At a time when teenage pregnancy is frequently reported as a widespread problem and teenage mothers are perceived as deviant adolescents who are headed for adverse life outcomes, the latest issue of Agenda addresses an important aspect of young women’s and men’s experience as its theme, “Teenage fertility and desire”.

The guest editor, Nolwazi Mkhwanazi, writes that the desires of teenagers have received very little research attention, and that the world which teenagers construct and live in is not well understood. In popular discourses, for example, teenage sex and sexuality are often associated with disease, delinquency and danger. The desires, passions and aspirations that inform young people’s sexual identities and experiences remain under researched and seldom discussed. The latest issue of Agenda has a number of contributions that discuss the world inhabited by teenagers and shed light on the complex and diverse ways in which desire and fertility intersect/ are experienced and understood by teenagers.

Professor Catriona Macleod, psychologist and author on the subject of teenage desire and fertility is interviewed by the guest editor, Nolwazi Mkhwanazi. In the interview she reflects on the multiplicity of meanings of desire and points out that this notion is interlinked with a range of power relations including ability and age. She explains that the negative perceptions which are widely held on teenage pregnancy and motherhood are essentially a social commentary on teenage desire and sexuality. Macleod also discusses Michelle Fine’s idea of the ‘missing discourse of desire’ in relation to South Africa and the notion of ‘ sexual and reproductive citizenship’. She concludes that “young people need to be in a position to express not only sexual desire, but also their rights to participation, access, and equal and just treatment with regard to sexual and reproductive health”.

The contestation of motherhood as the primary form of desire is discussed in an article by Tessa Lamb and Louise Vincent whose research study is on young women who choose to have breast surgery that will preclude their being able to breastfeed. The article explores why a particular ‘middle-class’ body image in their case is more compelling than the dominant social messages that motherhood prescribes. The critical role of peers in shaping teenager’ self-identity and perception is emphasised by several writers. Erin Stern and Rethabile Mashale in their article discuss the sexual biographies of three young men who reflect on sexual debut as a moment of vulnerability and naivete which over time has shifted to conform with dominant male stereotypes where a calculated, controlled attitude to sex verges on the exploitative and abusive. The need to conform with the dominant ways of being men raises the issue of the high levels of gender violence in South Africa, and condom use. Reshma Sathiparsad and Myra Taylor’s research among school-going youth in Durban reports that for young men sexual relationships were about dominance, control and pleasure. Little consideration was given to condom usage and the possible consequences of unprotected sex.  Young men felt pressure from other males and females to demonstrate their masculinity by treating women as sex objects and engaging in risky sexual behaviour.
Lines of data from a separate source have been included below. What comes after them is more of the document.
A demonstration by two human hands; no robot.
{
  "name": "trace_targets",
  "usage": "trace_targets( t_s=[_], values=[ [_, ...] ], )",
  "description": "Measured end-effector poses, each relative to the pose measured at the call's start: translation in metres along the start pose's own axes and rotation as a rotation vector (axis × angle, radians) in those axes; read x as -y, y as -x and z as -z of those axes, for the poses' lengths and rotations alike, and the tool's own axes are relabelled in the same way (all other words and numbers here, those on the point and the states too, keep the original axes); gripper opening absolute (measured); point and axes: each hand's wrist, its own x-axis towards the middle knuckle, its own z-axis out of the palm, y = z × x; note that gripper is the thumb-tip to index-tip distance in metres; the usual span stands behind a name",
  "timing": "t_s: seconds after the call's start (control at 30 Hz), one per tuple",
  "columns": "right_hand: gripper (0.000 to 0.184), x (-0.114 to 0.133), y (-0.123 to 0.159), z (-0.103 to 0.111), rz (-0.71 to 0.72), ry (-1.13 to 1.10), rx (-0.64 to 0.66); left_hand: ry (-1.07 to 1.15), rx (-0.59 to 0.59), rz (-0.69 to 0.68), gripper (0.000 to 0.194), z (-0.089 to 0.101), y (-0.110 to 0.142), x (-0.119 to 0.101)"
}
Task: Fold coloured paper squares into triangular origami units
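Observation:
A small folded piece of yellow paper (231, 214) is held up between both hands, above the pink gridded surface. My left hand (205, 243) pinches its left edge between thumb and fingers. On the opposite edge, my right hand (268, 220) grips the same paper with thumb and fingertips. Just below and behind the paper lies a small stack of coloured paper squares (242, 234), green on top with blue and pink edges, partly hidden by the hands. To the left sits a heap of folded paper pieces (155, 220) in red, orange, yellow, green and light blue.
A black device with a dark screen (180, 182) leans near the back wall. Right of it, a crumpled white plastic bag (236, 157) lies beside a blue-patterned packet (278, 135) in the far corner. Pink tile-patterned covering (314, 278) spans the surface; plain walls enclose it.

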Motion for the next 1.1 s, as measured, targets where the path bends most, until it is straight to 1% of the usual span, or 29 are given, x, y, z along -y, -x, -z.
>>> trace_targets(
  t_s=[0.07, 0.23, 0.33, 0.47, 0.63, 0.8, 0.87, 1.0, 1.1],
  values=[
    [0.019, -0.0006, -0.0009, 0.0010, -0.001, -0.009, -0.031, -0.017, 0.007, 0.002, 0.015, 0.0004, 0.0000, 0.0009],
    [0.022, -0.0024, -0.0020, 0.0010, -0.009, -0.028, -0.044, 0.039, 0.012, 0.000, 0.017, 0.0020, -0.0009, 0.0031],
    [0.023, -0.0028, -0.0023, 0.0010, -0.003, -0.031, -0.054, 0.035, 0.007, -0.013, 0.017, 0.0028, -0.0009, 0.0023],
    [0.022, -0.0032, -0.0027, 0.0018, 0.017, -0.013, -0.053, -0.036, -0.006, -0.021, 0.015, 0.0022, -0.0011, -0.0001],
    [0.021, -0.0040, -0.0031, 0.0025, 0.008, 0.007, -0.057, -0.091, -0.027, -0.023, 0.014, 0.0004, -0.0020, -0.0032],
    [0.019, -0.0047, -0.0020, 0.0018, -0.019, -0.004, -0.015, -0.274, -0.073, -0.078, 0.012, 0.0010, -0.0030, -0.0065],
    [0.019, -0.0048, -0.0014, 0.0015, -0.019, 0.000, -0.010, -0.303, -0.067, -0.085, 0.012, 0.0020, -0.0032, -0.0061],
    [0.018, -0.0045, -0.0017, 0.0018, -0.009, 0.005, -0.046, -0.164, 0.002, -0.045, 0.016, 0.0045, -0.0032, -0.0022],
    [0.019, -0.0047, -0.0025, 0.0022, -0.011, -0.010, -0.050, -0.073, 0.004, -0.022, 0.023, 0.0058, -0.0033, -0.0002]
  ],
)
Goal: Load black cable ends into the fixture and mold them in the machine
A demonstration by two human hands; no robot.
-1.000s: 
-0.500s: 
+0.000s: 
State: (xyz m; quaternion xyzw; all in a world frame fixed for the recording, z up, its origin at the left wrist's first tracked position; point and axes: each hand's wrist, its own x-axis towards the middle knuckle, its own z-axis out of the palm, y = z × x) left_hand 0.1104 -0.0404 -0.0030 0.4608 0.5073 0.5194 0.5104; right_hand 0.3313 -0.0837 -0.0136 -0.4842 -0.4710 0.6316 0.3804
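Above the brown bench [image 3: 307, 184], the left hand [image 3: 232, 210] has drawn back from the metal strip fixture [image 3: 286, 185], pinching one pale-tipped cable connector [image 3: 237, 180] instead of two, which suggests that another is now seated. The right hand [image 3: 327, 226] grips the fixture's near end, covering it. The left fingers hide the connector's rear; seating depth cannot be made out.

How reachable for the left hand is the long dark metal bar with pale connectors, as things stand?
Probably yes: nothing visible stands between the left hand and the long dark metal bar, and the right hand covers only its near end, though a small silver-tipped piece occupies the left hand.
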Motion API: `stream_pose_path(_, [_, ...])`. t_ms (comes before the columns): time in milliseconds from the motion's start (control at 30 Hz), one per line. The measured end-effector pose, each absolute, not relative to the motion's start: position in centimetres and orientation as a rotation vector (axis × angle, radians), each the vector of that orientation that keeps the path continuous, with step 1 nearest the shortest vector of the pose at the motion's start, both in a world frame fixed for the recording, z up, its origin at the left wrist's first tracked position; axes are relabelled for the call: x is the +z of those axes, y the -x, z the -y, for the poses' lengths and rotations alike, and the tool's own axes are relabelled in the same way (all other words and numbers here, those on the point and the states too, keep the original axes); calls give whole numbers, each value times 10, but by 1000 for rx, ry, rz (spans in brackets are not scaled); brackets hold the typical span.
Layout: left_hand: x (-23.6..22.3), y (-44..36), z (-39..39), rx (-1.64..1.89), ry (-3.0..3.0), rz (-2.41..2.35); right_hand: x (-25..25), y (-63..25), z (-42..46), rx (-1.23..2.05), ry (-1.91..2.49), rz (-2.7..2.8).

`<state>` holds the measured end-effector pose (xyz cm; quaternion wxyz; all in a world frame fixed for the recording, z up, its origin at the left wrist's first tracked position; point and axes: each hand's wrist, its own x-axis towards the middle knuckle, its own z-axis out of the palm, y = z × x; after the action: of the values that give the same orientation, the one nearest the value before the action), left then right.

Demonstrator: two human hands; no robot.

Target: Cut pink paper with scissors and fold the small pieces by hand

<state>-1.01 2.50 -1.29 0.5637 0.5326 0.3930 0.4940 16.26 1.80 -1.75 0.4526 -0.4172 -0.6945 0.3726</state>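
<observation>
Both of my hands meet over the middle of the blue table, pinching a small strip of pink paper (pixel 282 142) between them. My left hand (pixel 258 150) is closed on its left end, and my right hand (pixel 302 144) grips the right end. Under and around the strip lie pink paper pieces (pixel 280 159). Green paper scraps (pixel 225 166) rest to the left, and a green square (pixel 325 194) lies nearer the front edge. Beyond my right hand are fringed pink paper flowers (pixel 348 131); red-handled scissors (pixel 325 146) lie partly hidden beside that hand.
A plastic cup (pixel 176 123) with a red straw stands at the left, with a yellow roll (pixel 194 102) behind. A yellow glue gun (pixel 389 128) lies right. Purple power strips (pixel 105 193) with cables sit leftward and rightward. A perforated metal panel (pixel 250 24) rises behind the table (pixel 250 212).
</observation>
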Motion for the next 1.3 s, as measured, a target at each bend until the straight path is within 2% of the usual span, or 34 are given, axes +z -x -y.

The second half of the issue turns to teenage and pregnancy. Even though  there has been a sharp decline in both teenage fertility and pregnancy rates in the last 20 years in South Africa, negative perceptions of teenage pregnancy remain. The widespread negative perceptions of teenage pregnancy affect how and when teenagers tell their immediate family members about their pregnancies. Sisa Ngabaza article discusses the different strategies that young women employ to tell their families about their pregnancies.  At the heart of the strategies are ways of reduce the impact of the news and facilitating a smoother entry into pregnancy and parenting for themselves and their families.

Zarina Chohan and Malose Langa’s article on school-going teenage challenges another widespread idea that girls who become pregnant at school are not serious about their education and will eventually drop-out. The young women in their study had already given birth and returned to school. Despite the extra responsibilities and hours needed to take care of their children, the teenage mothers were doing better in class than their classmates. Their motivation to excel at school was driven by their heightened sense of responsibility to provide a better future for their children.

Sexuality education programmes in sub-Saharan African countries have had limited success. Florence Muhanguzi and Anna Ninslima’s article examines whether the sexuality education that  learners in Ugandan schools receive addresses their lived experiences. They also asked learners  for input on issues that needed to be addressed. Among the responses from the learners was the need for sex education gives equal emphasis to boys and girls reproductive health and sexuality in understanding of why sex is important. They requested less prescriptive material and more information on the decisions they have to make. This issue spans several important and often glossed over areas of sexual identity among teenagers. It suggests that much more work needs to be done to change prevailing attitudes that are often on the one-hand over-prescriptive as a means to control teenage fertility and on the other do not recognise the agency and responsibility of young parents and their need to depend on social support networks that encourage healthy desire and sexual and reproductive health citizenship that is based on gender equality and respect.